→ **TASK ITEM**
Your task is to transcribe all of the data below exactly, omitting the images.

→ **COLLECTED MATERIAL**
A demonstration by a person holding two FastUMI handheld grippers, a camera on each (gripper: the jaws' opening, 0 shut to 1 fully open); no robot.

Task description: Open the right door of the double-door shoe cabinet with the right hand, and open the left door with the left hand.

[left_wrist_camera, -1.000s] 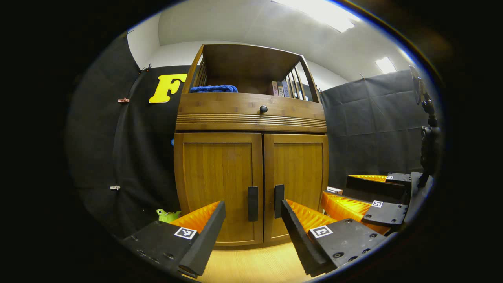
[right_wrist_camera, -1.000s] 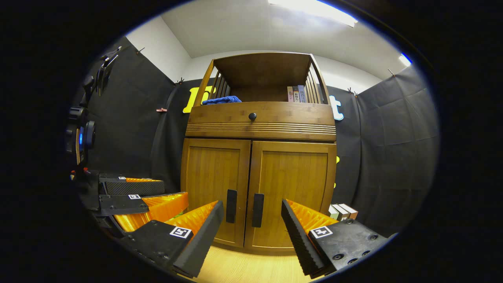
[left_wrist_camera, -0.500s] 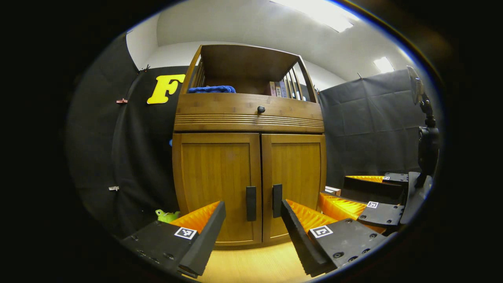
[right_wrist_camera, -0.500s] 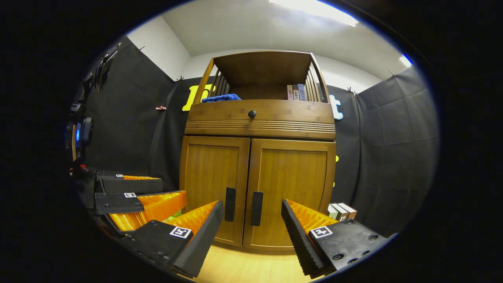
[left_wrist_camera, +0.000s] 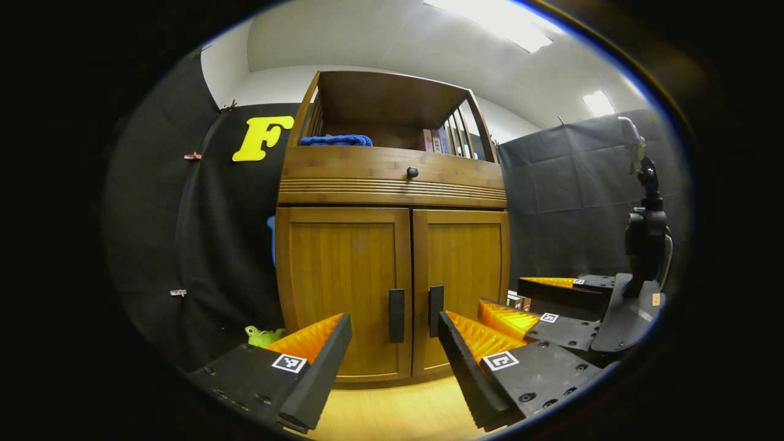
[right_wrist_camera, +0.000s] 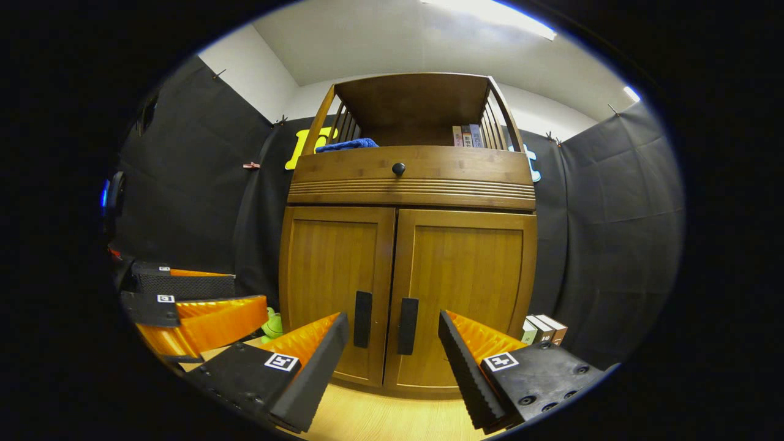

→ **EXPECTED ANSWER**
A demonstration by a person holding two FastUMI handheld grippers, a camera on each (gripper: the jaws' opening, 0 shut to 1 fully open); no robot.

Task description: Open the right door of the double-door shoe cabinet with the right hand, and open the left door with the left hand.

[left_wrist_camera, -1.000s] 
[right_wrist_camera, -1.000s] 
[left_wrist_camera, -0.500s] 
[right_wrist_camera, -0.500s] 
[left_wrist_camera, +0.000s] 
[right_wrist_camera, +0.000s] 

The exercise has been answered in full.